Since there is not much more that you can do with a more accurate reading, the Vo2 max that Apple health kit provides is sufficient to encourage most behaviors. If for some reason you want to train your body to optimize for this metric it is worth ensuring that you have a good end result in mind that is a proxy for the measurement (improving a 5k running time, feeling better on weekly hill climb bike rides with friends, hiking a few mountains) since it ultimately is only an indicator of fitness and is not something that is routinely looked at as the end all measure of fitness.
Accuracy Of Apple Watch in Other Metrics
VO2 Max is not the only metric where the consistency and accuracy of the measurement matter. Even for things as simple as step tracking will vary depending on the device that you wind up using.
We have previously reviewed the step tracking of Apple Watch, comparing it to Amazon Halo, where the difference in step count can be as high as 25%. When it comes to sleep tracking the Apple Watch accuracy was within 10% of the total sleep time measured by the Amazon Halo as well.
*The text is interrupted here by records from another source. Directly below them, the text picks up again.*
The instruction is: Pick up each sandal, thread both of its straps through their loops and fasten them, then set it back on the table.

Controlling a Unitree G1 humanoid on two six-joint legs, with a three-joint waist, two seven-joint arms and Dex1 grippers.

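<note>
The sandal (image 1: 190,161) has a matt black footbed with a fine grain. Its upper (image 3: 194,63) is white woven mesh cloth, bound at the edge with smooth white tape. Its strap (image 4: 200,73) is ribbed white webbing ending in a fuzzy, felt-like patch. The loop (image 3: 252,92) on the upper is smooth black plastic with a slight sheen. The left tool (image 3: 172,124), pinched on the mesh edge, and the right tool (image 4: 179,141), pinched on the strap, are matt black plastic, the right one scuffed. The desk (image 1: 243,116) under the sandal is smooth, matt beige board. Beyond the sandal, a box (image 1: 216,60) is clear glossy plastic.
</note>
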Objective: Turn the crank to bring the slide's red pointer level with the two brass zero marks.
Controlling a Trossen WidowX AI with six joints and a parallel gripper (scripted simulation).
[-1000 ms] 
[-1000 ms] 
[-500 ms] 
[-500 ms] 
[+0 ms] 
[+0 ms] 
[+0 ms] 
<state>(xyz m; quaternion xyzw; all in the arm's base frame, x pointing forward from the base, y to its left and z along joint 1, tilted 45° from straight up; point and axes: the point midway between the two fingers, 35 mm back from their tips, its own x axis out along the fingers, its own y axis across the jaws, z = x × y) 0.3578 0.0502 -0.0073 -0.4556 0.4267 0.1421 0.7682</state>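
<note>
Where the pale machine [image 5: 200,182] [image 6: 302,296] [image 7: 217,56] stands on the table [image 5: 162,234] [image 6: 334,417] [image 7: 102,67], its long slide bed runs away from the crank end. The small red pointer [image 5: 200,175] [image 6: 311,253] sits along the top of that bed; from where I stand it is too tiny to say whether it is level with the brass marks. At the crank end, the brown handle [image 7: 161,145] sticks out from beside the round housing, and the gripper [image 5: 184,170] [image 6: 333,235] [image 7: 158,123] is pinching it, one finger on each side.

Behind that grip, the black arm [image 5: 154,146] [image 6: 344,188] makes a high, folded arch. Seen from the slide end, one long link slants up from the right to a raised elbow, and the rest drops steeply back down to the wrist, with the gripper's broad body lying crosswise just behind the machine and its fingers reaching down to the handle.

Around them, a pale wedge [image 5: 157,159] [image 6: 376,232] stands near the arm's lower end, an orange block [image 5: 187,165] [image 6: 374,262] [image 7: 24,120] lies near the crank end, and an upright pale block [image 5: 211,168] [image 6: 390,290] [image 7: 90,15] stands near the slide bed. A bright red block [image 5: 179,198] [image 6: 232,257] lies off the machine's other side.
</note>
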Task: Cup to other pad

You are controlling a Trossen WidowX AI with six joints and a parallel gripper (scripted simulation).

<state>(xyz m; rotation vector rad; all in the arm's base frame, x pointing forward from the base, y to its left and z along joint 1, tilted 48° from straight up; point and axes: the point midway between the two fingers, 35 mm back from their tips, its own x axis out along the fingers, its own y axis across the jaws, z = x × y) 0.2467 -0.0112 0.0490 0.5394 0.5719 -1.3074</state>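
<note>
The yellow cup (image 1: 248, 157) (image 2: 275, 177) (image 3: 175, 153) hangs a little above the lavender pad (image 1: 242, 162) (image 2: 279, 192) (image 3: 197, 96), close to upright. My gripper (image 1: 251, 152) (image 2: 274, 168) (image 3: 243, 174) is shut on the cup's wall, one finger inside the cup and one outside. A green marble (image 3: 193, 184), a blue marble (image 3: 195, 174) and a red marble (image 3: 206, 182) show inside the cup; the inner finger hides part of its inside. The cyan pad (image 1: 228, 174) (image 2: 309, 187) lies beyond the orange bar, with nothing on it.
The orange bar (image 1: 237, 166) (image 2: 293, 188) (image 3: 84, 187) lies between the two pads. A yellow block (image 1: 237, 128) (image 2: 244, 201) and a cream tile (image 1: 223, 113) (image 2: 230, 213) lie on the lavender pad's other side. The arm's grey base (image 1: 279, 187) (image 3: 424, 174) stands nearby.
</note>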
When it comes to other metrics related to wellness, the measurement can be even further off. Comparing body composition types reveals that lab tests can vary by almost 30% when compared to app based images and smart scales.
All this is to say, that when it comes to the accuracy of VO2 max, being within single digits percentage difference from a lab tests means it is a pretty solid estimate. Want to know how accurate other wearables and metrics are? Check out…
- Apple Watch Heart Rate Variability Accuracy
- Fitbit Step Count Accuracy
- Apple Watch Sleep Tracking Accuracy
- The Complete Apple Watch Guide to Understanding the Quantified Self
Great article!
Just a heads-up… it looks like you have the figures reversed for Apple Watch versus Dex.
Cheers
Grant
Thanks Grant! You are right, we had them mixed in one place. We’ve updated this to reflect the right numbers and show that in our analysis Apple Watch series 7 was slightly over estimating VO2 max compared to the lab results.